Work task: Ignoring the pictures, copy the data exactly.

Provided data:

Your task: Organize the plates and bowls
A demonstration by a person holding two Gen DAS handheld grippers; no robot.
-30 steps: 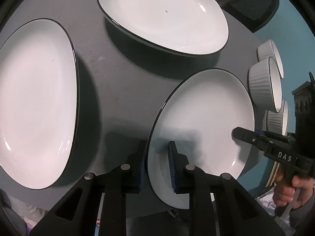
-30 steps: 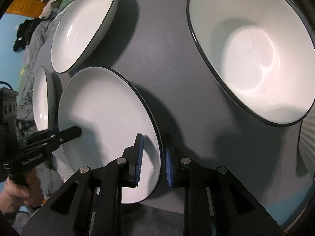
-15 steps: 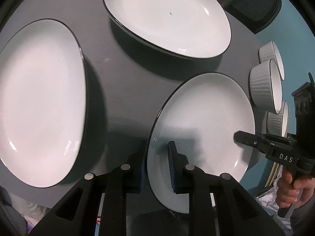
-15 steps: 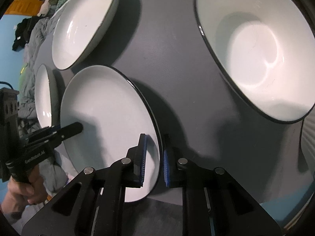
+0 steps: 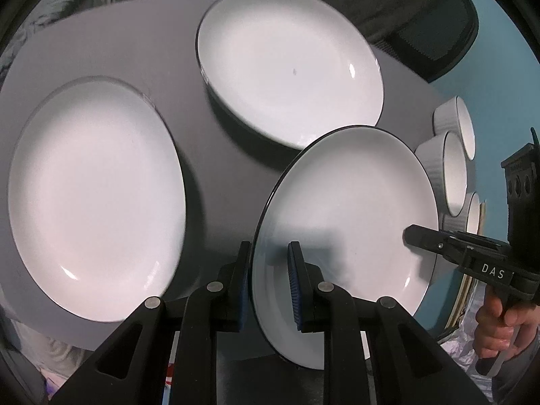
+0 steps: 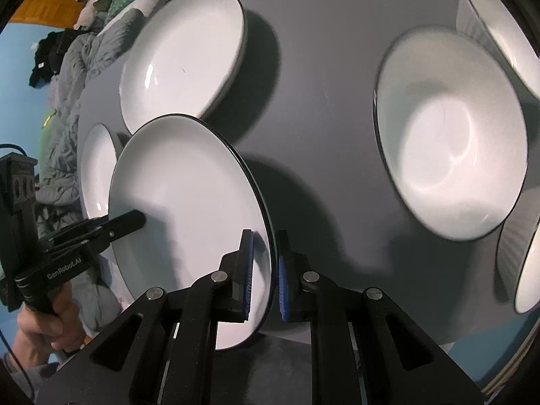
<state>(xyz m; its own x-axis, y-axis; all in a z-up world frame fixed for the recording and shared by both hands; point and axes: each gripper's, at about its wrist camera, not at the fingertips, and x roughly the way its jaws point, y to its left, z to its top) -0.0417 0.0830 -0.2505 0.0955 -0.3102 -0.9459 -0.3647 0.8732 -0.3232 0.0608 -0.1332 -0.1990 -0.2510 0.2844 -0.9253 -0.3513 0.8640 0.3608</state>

Response to the exercise:
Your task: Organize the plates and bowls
A demonstration by a person holding two Gen DAS handheld grippers; no robot.
-30 steps: 
-30 steps: 
-15 steps: 
-15 steps: 
+0 steps: 
+0 steps: 
<state>(xyz m; its own x-axis, y-axis; all in a z-up world frame fixed for the recording and shared by both hands; point and axes: each gripper's, at about its wrist camera, not at the fingertips, and x roughly the way its jaws point, y to its left, z to its top) -0.0417 0.0830 -0.2505 0.0955 -0.3102 -0.9459 -0.3647 0.8732 -0.3232 0.0608 -0.1332 -0.1990 -0.2510 0.2844 -0.9253 -0.3513 0.8640 0.3608</state>

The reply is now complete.